Prager U had “filed a complaint with YouTube, hoping that there was some kind of innocent mistake. That’s when we were told by YouTube that after reviewing our videos, they determined that they were, indeed, ‘not appropriate for a younger audience.’”
The first is called “Radical Islam: The Most Dangerous Ideology.” Although in it I distinguished between “radical” Muslims and those many Muslims in name only; although I (very conservatively) suggested that perhaps ten percent of the world’s Muslims are “Islamists,” and of those, only two percent are willing to take violent action to enforce their supremacist worldview; and although I said “Islamists have killed far more Muslims than members of any other group”—YouTube deemed that video “inappropriate” for younger audiences.

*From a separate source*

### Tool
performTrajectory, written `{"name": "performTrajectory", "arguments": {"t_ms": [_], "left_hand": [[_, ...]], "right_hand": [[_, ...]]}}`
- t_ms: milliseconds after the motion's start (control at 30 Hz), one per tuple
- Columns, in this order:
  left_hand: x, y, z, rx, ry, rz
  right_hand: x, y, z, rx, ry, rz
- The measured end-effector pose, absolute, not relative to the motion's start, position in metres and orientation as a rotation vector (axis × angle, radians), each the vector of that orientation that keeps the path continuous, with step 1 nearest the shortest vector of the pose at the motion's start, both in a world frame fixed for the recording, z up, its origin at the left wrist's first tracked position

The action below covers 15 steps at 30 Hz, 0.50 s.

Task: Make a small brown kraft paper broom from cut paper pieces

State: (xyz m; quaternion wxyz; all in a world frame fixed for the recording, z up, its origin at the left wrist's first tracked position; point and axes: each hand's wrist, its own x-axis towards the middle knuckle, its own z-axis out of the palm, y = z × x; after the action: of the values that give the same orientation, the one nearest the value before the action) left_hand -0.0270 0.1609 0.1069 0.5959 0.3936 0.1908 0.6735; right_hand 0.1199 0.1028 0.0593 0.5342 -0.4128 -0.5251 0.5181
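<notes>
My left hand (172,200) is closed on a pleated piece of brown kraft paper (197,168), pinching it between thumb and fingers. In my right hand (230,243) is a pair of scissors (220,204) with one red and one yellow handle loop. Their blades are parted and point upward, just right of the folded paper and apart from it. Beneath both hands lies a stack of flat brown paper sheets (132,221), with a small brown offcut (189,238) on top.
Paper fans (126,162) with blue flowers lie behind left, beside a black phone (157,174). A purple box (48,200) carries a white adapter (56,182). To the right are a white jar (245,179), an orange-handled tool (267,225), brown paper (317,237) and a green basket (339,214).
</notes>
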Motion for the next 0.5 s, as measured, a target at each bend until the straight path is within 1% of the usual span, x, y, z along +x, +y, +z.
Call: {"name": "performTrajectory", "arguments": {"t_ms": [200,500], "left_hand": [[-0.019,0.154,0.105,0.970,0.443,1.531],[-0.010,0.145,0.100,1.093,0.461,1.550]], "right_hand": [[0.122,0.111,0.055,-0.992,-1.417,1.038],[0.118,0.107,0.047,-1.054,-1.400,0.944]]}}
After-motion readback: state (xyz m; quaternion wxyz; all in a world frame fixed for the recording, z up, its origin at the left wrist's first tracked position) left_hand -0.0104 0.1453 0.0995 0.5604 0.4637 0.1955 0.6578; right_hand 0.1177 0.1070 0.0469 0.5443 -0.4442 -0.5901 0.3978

My other Prager U video, titled “The World’s Most Persecuted Minority: Christians,” is dedicated to shedding light on the plight of Christians, specifically in Muslim lands, where the overwhelming majority of persecution takes place. It too is censored.
In other words, shedding light on what many Western authorities have referred to as a “genocide” of Christians, is, for YouTube, as “inappropriate” for youth as sexual, graphic, or hate filled videos. Needless to say, not only are there no real images in the video (sexual, graphic or otherwise), but I attribute the violence against Christians to “fundamentalists” and “fundamentalist interpretations” of the Koran, meaning there’s no “hate” either.